• [Task goal] Below are records with pictures in them. Output exactly the lines from the one with "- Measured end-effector" through the one with "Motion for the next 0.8", both included, and leave every picture out; give only those lines.

**** Recorded information

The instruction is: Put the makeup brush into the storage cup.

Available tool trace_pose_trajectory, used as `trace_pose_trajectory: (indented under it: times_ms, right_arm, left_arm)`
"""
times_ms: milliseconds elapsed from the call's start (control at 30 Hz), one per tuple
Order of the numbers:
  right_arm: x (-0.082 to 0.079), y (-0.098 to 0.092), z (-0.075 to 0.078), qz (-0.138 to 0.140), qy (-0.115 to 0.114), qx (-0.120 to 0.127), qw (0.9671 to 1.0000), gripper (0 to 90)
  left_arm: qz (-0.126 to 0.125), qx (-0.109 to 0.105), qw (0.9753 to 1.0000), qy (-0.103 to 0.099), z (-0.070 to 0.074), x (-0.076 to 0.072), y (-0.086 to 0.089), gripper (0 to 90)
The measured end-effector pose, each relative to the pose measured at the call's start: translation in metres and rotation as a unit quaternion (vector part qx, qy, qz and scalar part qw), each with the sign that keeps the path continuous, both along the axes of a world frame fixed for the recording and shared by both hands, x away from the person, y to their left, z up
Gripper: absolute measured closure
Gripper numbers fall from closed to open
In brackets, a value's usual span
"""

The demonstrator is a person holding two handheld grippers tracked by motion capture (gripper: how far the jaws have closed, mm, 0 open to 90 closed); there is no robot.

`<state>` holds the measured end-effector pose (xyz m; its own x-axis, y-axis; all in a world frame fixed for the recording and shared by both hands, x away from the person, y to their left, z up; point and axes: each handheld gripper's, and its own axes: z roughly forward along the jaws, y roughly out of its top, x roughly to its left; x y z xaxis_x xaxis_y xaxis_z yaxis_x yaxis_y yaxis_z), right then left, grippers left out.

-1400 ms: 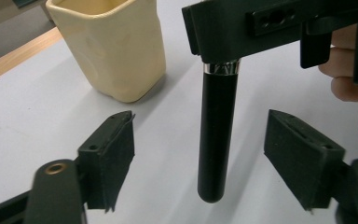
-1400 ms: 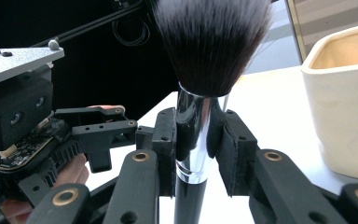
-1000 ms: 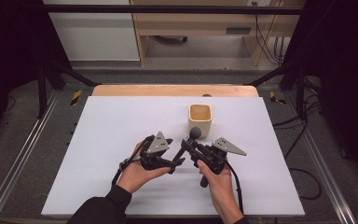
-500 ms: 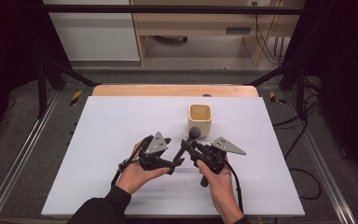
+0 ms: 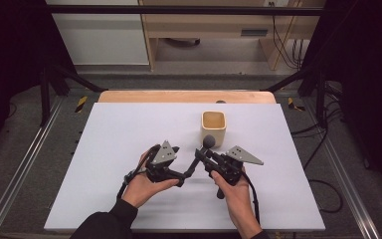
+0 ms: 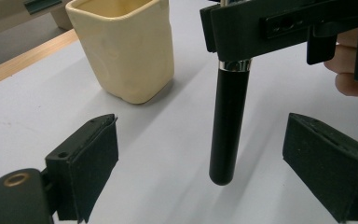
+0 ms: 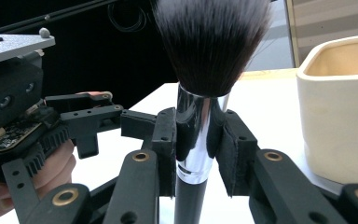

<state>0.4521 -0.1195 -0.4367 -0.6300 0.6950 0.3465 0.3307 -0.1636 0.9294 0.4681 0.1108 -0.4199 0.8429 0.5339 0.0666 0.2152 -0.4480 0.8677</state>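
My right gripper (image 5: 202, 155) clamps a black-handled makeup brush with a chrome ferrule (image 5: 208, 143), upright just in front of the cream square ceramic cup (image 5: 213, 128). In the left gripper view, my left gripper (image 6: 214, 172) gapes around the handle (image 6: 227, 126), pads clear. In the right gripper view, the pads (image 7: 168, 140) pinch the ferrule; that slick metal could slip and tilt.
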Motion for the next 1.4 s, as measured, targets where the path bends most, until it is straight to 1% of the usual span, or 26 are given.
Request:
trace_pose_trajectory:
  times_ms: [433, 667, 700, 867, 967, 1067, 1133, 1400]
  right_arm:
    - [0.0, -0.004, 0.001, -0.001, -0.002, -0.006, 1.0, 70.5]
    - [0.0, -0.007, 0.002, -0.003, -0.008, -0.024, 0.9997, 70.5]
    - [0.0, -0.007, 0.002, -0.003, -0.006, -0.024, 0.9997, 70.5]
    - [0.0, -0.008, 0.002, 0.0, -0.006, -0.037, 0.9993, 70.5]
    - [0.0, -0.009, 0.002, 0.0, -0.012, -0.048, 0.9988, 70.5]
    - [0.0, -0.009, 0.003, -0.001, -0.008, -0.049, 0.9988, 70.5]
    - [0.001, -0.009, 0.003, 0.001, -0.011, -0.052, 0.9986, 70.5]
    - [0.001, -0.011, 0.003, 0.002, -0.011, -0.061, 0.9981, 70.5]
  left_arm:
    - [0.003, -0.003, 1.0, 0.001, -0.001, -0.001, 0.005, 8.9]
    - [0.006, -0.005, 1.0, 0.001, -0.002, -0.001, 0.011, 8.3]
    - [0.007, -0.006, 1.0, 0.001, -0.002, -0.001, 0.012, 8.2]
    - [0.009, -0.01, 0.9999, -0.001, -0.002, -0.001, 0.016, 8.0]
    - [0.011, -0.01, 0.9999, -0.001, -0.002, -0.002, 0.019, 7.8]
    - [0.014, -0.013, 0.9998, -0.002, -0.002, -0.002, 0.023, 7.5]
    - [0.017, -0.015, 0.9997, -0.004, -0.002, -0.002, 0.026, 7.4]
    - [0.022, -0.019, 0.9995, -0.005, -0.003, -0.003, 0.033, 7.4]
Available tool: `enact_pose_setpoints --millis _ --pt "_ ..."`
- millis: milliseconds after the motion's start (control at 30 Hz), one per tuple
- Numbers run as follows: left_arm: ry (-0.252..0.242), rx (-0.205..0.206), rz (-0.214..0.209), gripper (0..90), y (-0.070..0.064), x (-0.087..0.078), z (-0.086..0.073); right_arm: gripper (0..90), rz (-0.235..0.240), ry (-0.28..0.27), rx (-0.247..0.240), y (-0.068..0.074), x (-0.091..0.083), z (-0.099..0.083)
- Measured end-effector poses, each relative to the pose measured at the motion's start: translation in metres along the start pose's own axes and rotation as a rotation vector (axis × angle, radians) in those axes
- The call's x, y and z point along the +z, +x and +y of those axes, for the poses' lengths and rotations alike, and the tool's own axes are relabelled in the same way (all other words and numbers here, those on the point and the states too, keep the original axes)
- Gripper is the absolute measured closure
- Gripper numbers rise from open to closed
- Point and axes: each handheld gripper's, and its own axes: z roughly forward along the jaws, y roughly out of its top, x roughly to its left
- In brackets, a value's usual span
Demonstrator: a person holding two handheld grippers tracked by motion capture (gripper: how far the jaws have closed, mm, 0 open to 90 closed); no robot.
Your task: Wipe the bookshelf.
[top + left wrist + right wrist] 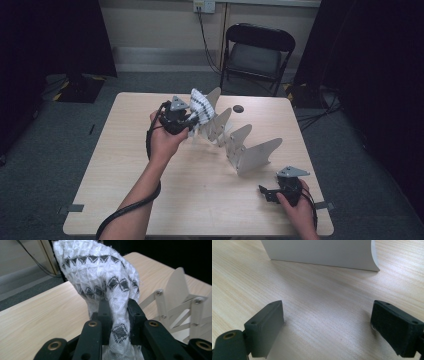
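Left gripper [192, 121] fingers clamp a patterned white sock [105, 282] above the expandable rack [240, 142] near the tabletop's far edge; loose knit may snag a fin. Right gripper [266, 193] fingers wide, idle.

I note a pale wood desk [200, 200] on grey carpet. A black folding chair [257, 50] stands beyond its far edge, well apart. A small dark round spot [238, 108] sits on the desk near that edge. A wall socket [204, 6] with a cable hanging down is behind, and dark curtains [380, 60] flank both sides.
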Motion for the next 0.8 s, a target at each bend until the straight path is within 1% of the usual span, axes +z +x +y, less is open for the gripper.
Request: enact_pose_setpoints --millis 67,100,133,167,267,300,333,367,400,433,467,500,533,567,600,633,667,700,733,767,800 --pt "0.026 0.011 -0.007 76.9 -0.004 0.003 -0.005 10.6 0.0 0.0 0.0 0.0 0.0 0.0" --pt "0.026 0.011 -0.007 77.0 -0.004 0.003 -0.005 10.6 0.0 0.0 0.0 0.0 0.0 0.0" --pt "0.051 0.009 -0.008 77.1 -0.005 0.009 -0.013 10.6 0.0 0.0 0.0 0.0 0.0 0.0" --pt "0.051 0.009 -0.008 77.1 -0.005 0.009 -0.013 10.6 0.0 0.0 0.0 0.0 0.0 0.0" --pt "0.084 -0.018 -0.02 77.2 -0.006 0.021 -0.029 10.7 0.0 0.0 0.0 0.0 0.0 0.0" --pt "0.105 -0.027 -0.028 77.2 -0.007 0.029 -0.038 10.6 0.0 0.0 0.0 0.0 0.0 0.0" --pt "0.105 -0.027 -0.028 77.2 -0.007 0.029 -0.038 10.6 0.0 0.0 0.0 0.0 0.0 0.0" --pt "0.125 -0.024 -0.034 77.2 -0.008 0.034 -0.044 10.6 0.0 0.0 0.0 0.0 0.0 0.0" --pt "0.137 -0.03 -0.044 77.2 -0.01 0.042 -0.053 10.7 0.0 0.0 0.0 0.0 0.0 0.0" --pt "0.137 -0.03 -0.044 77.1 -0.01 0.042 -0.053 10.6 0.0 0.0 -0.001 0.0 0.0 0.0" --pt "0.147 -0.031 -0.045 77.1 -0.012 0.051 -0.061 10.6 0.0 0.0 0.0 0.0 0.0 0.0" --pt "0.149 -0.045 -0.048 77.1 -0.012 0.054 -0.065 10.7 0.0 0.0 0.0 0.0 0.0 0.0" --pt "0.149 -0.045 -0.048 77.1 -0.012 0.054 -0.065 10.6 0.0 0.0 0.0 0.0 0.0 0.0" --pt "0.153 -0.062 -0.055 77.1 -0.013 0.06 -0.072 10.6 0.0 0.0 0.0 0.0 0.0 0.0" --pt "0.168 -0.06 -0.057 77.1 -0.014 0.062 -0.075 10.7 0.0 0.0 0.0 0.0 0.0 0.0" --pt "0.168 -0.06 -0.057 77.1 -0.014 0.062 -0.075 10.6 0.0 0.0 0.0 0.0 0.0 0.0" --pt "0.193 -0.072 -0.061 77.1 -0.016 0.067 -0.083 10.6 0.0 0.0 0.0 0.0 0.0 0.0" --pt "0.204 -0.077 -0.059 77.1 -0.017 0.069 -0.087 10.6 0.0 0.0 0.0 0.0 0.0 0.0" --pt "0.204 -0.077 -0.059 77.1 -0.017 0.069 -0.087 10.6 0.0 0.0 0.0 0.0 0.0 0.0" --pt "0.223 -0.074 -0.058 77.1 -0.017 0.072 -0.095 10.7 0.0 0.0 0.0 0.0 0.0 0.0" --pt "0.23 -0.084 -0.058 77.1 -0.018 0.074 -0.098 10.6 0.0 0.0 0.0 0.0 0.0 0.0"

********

• [Solution for this problem]
- Measured end-effector poses, each relative to the pose measured at the motion's start: translation in metres along the start pose's own axes and rotation as a rotation vector (axis × angle, radians) in those axes
- The call's x, y and z point along the +z, +x and +y of those axes, for the poses' lengths and rotations alike, and the tool's own axes are relabelled in the same way (all other words and numbers here, those on the point and the states too, keep the original axes)
- Gripper is the absolute measured closure
- Gripper numbers rise from open to closed
- Point and axes: each handheld gripper's, and its own axes: z roughly forward along the jaws, y roughly out of its top, x roughly to its left
- In brackets, a value's usual span
Demonstrator: a person holding two handheld grippers tracked by motion capture (gripper: how far the jaws have closed, mm, 0 open to 90 closed); no robot.
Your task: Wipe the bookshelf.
[top + left wrist + right wrist] 
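Left gripper [192, 121] fingers clamp a patterned white sock [105, 282] above the expandable rack [240, 142] near the tabletop's far edge; loose knit may snag a fin. Right gripper [266, 193] fingers wide, idle.

I note a pale wood desk [200, 200] on grey carpet. A black folding chair [257, 50] stands beyond its far edge, well apart. A small dark round spot [238, 108] sits on the desk near that edge. A wall socket [204, 6] with a cable hanging down is behind, and dark curtains [380, 60] flank both sides.
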Motion for the next 0.8 s, a target at each bend until the straight path is within 1% of the usual span, axes +z +x +y, less is open for the gripper.

Here the output is complete.